→ Description of the task
Copy nothing but the lines below running from the line containing "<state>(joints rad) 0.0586" through the line containing "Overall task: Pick", both end lines included.

* * *

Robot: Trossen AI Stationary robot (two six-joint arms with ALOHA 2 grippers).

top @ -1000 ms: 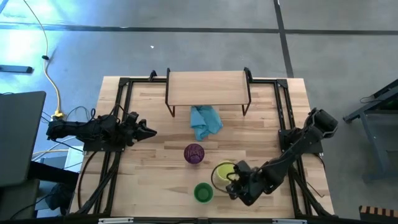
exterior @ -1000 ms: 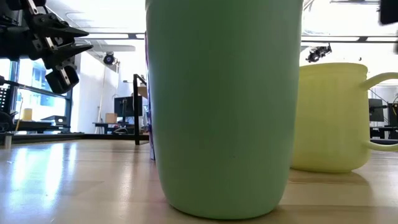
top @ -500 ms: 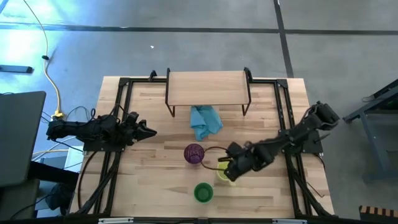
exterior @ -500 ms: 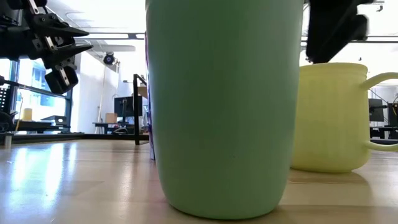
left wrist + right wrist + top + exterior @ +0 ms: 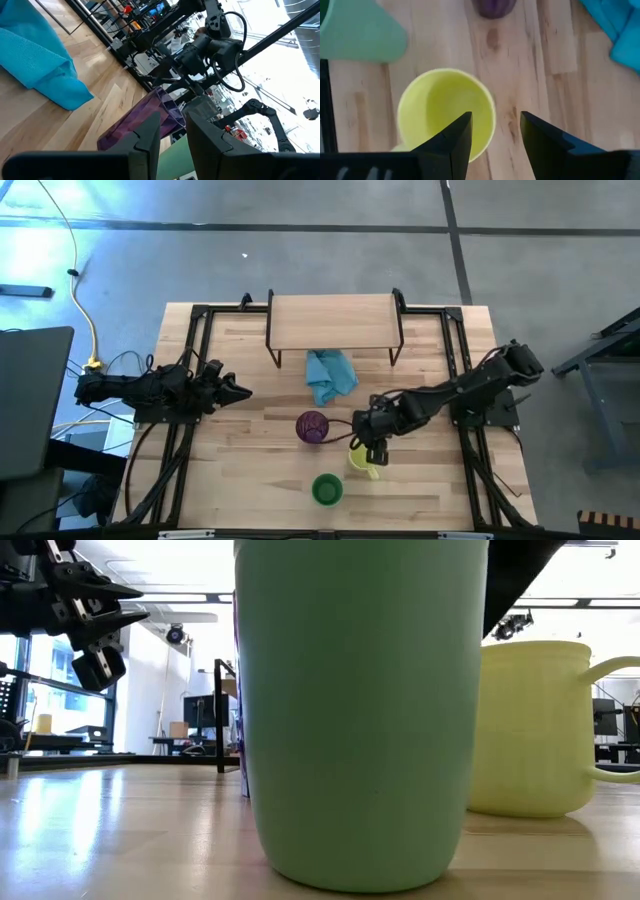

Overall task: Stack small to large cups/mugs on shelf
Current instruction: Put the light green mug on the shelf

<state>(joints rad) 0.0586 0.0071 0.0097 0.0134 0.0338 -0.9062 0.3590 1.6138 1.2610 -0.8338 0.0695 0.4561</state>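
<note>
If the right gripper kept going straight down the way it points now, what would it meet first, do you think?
Most likely the rim of the yellow mug: the open right gripper straddles the rim on the side nearest the purple cup, though the height above is unclear.

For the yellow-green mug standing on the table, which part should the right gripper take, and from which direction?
Probably the rim wall, from straight above. The yellow-green mug stands upright with its mouth open, and the right gripper, fingers open, hangs over it with the near rim between them. One finger inside and one outside would pinch the wall. The green cup and purple tumbler crowd a sideways approach.
</note>
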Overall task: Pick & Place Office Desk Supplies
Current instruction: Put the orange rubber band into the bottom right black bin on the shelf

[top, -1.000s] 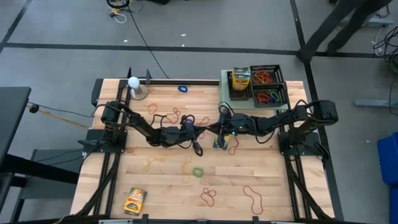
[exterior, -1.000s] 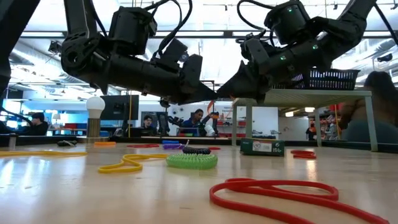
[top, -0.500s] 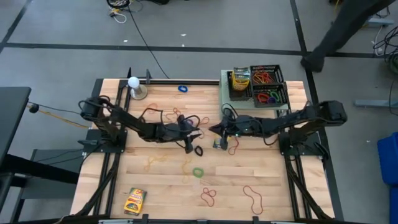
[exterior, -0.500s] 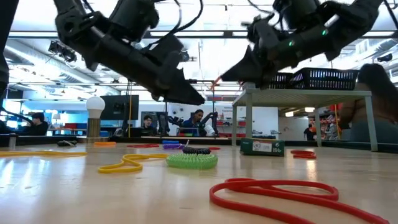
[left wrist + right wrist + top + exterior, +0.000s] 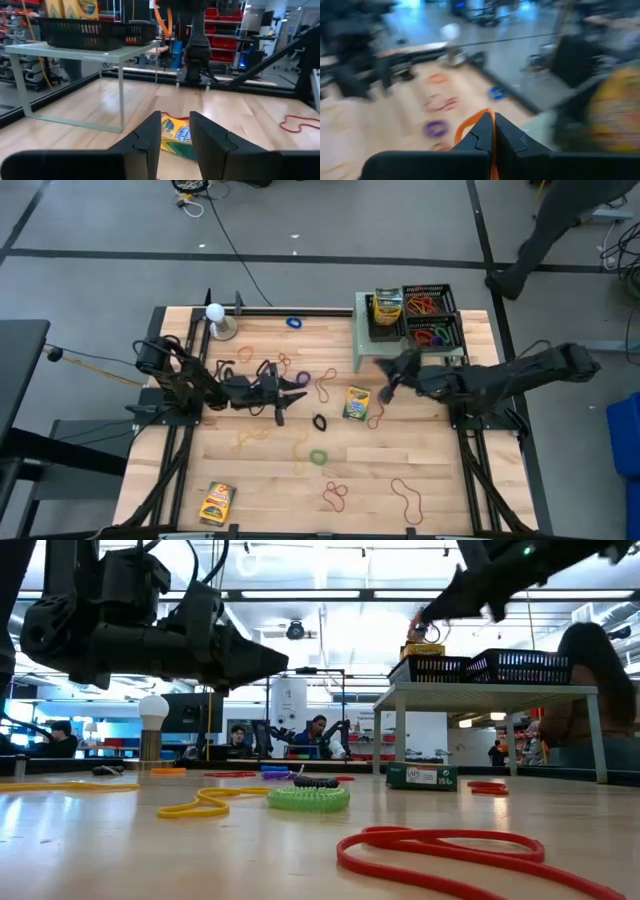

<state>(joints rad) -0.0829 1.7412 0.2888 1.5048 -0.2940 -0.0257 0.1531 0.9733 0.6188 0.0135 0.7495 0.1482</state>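
My right gripper (image 5: 493, 131) pinches an orange rubber band (image 5: 470, 123) near the black basket (image 5: 420, 317); left gripper (image 5: 175, 135) spread, empty; crayon box (image 5: 356, 403) and many bands remain on the table (image 5: 440, 470).

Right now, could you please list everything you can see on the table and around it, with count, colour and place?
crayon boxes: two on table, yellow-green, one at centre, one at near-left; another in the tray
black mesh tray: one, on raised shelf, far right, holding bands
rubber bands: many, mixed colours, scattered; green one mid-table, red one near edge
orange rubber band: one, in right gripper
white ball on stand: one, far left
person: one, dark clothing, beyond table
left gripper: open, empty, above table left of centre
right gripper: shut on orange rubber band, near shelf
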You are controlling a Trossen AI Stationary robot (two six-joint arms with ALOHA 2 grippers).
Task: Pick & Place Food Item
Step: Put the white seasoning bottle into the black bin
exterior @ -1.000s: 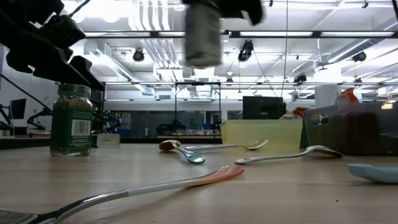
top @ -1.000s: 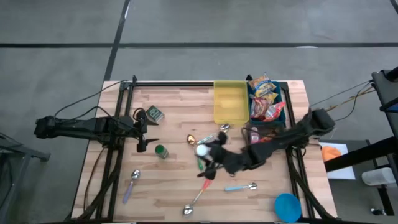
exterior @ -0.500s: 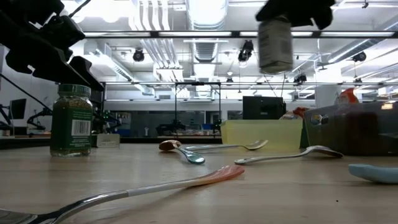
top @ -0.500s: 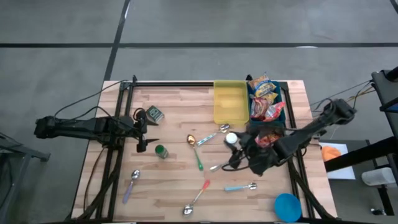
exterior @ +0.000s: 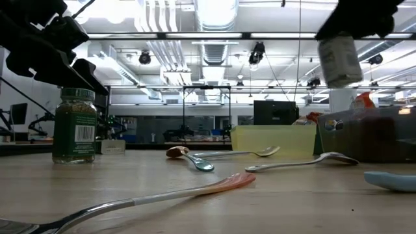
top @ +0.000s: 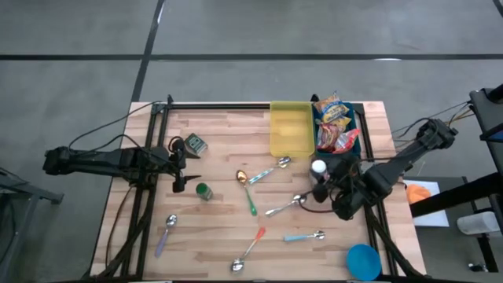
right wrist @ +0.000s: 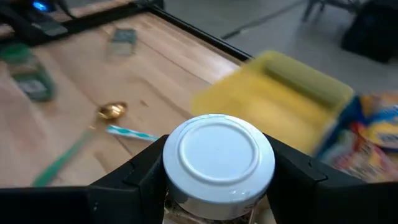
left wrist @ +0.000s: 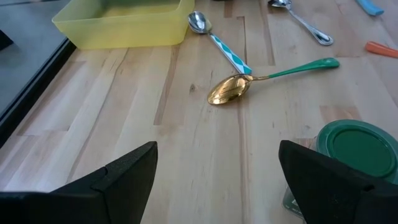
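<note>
**White-Lidded Jar Held Aloft Beside the Yellow Bin**

Surface: pale wood-plank bench (top: pixel 228 134) on a black frame, set on a grey floor crossed by dark lines. Level across the bench top, the room behind is an open workspace with rows of ceiling strip lights, hanging cables and dark monitors.

Landmark: yellow bin (top: pixel 290 130), empty, at the far edge of the bench.

Items:
- Jar with white lid (top: pixel 317 167), pinched between the fingers of the right tool (right wrist: pixel 214 186) and held off the bench, just to the near right of the yellow bin. Its label is blurred in the low view.
- Blue bin (top: pixel 338 130), touching the yellow bin's right side, filled with snack packets; their printing is too small to read.
- Green-lidded spice jar (top: pixel 203 191), standing upright well to the near left of the yellow bin. A barcode shows on its label; other text is illegible.
- Gold spoon with green handle (left wrist: pixel 231 89), near the yellow bin's near left corner, with several more spoons scattered beyond.
- Blue bowl (top: pixel 363 260), at the near right corner, partly cut off in the low view.
- Left tool (left wrist: pixel 214 171), fingers spread wide and empty, far left of the yellow bin, next to the spice jar.
</note>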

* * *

→ Result of this exercise
<state>(joints rad) 0.0586 0.0071 0.0097 0.0134 0.0338 -0.9062 0.3590 1.6138 1.2610 -0.8338 0.0695 0.4561</state>
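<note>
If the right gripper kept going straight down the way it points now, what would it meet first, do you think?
Most likely the rim of the yellow mug: the open right gripper straddles the rim on the side nearest the purple cup, though the height above is unclear.

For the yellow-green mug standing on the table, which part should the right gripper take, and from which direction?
Probably the rim wall, from straight above. The yellow-green mug stands upright with its mouth open, and the right gripper, fingers open, hangs over it with the near rim between them. One finger inside and one outside would pinch the wall. The green cup and purple tumbler crowd a sideways approach.
</note>
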Overall task: Pick & Place Office Desk Supplies

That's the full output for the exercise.